Aujourd'hui, pour rendre l'histoire intéressante au public, au « maistream »; il faut que la discipline s'adapte à ses attentes. Mais que demande le peuple? Une approche moderne et non plus austère comme l'ont suggéré ,par exemple, des années d'enseignement dispensées par certains professeurs jouant plus ou moins le rôle de magnétophone, envoyant de temps en temps un petit diapo pour sustenter une chiourme d'élèves endormis, rincés, définitivement ailleurs...

Il faut donner à l'histoire, une forme dynamique, « attirante » et agrémentée: N'importe quel sujet peut-être mis en valeur. Tout ce qui peut paraître plat peut prendre un certain relief. L'histoire doit être vivante. Le numérique, par les solutions qu'il propose, peut lui servir  « d'exhausteur » et « d'adrénaline ». Indiscutablement, Internet se pose comme un vecteur, un transmetteur de savoir.

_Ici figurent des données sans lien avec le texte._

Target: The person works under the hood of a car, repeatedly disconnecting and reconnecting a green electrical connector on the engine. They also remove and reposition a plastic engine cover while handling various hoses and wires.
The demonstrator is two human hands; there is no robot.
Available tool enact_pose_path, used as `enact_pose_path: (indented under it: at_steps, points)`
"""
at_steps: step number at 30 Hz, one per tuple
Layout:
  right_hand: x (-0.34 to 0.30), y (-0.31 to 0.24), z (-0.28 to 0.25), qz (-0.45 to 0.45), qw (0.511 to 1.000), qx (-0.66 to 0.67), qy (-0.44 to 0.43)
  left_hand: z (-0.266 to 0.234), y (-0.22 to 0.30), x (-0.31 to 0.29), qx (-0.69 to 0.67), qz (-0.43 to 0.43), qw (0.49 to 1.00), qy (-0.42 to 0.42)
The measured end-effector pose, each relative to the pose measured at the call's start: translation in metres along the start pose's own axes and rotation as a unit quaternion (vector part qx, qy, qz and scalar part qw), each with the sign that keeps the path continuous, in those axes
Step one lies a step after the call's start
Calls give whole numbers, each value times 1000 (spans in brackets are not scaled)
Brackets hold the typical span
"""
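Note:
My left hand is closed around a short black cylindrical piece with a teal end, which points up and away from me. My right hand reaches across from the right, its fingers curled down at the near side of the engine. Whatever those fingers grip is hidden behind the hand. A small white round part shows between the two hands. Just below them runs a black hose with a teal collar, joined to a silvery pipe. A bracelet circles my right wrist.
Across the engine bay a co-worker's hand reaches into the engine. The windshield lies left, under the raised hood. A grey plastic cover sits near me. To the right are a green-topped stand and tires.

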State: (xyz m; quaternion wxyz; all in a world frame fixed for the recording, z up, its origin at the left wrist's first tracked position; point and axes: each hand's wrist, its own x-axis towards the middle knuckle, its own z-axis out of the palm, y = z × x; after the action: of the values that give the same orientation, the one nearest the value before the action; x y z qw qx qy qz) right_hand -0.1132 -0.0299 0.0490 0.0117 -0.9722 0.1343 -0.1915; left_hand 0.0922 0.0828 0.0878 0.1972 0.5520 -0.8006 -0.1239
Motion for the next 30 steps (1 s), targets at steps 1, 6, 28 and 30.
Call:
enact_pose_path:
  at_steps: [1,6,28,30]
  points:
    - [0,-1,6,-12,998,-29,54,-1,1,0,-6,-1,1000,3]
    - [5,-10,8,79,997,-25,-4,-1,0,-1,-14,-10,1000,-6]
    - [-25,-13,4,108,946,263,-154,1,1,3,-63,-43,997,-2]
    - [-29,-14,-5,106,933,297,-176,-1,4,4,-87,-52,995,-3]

Les sites historiques sur lesquels nous avons débattus pendant le séminaire en sont les exemples parfaits....

Quel genre d'historien pensez-vous être? Quel genre d'historien/ne voulez-vous être?

[Encore faut-il avoir le M2 en poche!]

Tout d'abord, je ne me définirais pas en temps qu'historien pur car j'aime mélanger les approches. « Journaliste de l'histoire » un jour m'a t-on dit... Journalisme et histoire? Un paradoxe? Certains le pensent, mais lier ces deux disciplines ne peut être que profitable. Selon moi, l'histoire contemporaine se fait sur le terrain et se pratique comme une investigation. Si possible, il faut être sur place, au contact permanent des lieux, des acteurs et des témoins. Rester statique est selon moi incompatible avec la discipline. Pour moi, un bon historien doit savoir conjuguer les pratiques. Toutefois, aller enquêter à la « source » de l'histoire n'est pas tout. Il faut consentir après ce travail à bâtir sa pensée grâce au travaux des pairs et reprendre une approche « classique ».

Dans l'approche de mon travail, je reste plutôt « vieux jeu », c'est à dire: « stylo-papier » et je ne veux pas que mon travail soit essentiellement lié au Web. Cependant, l'historien moderne est déjà entièrement lié au numérique: appareil photo, traitement du texte, de l'image et de la vidéo... Internet est un outil fabuleux. Il fait gagner du temps, aide à corriger les fautes d'orthographes, permet de trouver la ressource adéquat au bon moment et j'en passe. Hélas, Internet ne fait pas tout. Même s'il donne des pouvoirs supplémentaires, il ne remplacera jamais le format papier et les archives. Le Web est un très bon moyen de communication. Certaines solutions de partage se révèlent très pertinentes. Encore faut-il trouver quelqu'un avec qui partager. Et surtout, faut-il trouver de la matière à partager sur le net... Ce séminaire m'a fait prendre conscience que je pouvais faire quelques petites exceptions... Il faut se prêter au jeu et  l'on ne change pas ses habitudes de travail du jour au lendemain. Avec le temps peut-être ferais-je  partie d'une communauté de recherche, et échanger mes données en ligne sera payant.

Pour conclure, ce séminaire fut enrichissant à bien des égards. Les sujets abordés furent autant de découvertes... A certains moments, il fallut se creuser la tête: «  Comment vais-je réaliser la critique de ce produit? » ou « M#r%e! Ça veut dire quoi Overwhelming??? ». Le travail fut en retour gratifiant et les progrès en vocabulaire technique anglais, notables...

Sinon, l'ambiance générale était sympathique et conviviale. La part de tarte et les chouquettes pas mauvaises... Les différents rendez-vous étaient constructifs malgré le nombre parfois restreint des intervenants. C'est une expérience à refaire!